We conclude that photocatalytic antimicrobial surface coatings offer a very promising materials-based solution to the problem of hospital hygiene and healthcare-associated infections, especially by antimicrobial-resistant bacteria. By generating extremely powerful oxidising radicals under weak illumination, these coatings kill microbes that have landed on them by a stealth mechanism, evading the cell’s antioxidation defence mechanisms. In the case of the most powerful radical generated, there is anyway no defence and appears to be no way in which the microbes could develop resistance against them — although one should never underestimate the power of evolution.

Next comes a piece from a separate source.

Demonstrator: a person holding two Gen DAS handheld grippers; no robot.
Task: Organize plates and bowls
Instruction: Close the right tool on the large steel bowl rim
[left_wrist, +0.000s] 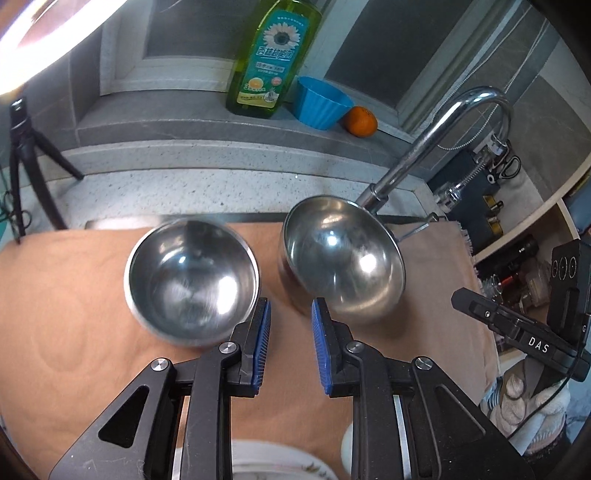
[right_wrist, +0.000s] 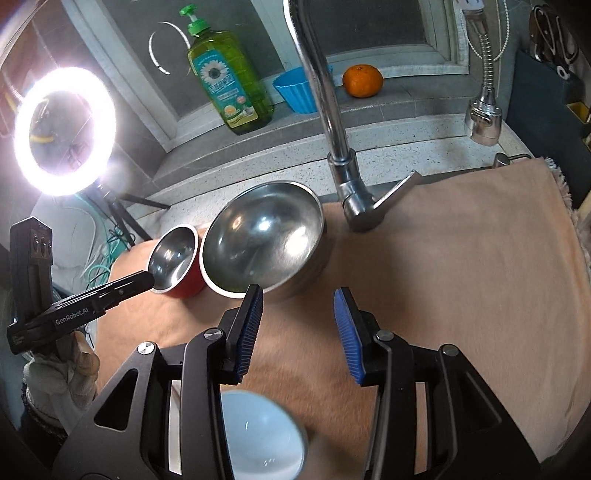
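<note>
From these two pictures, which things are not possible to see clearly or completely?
- White bowl, right wrist view: blurred, partly behind the right gripper.
- Patterned dish, left wrist view: cut off by the bottom edge, behind the left gripper.
- Red-sided bowl: its near rim is covered by the other gripper's finger.
- Shelf items: too small and dark.

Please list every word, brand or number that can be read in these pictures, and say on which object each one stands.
"DAS": on the right gripper's black body, left wrist view.
"GenRobot.AI": on the left gripper's black body, right wrist view.
Green dish soap bottle: label has a sunflower and Chinese characters, too blurred to read reliably; its small print is unreadable.
</note>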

Once applied, the coating is essentially indestructible unless forcibly removed by abrasion or painted over. Being colourless and so thin as to be invisible, it is aesthetically acceptable under all circumstances. By working autonomously and continuously, it also manages to eliminate the human factor in assuring a clean environment. 

For readers wondering whether photocatalytic surfaces coatings are effective against coronavirus, a virus is a smaller and simpler entity than a bacterium, but similarly constituted from oxidisable organic matter and is likewise destroyed, as has been confirmed by laboratory studies. Ensuring that surfaces of places where coronavirus might be prevalent are photocatalytically coated could well be a cost-effective method of lowering the probability of infection by eliminating viruses deposited around.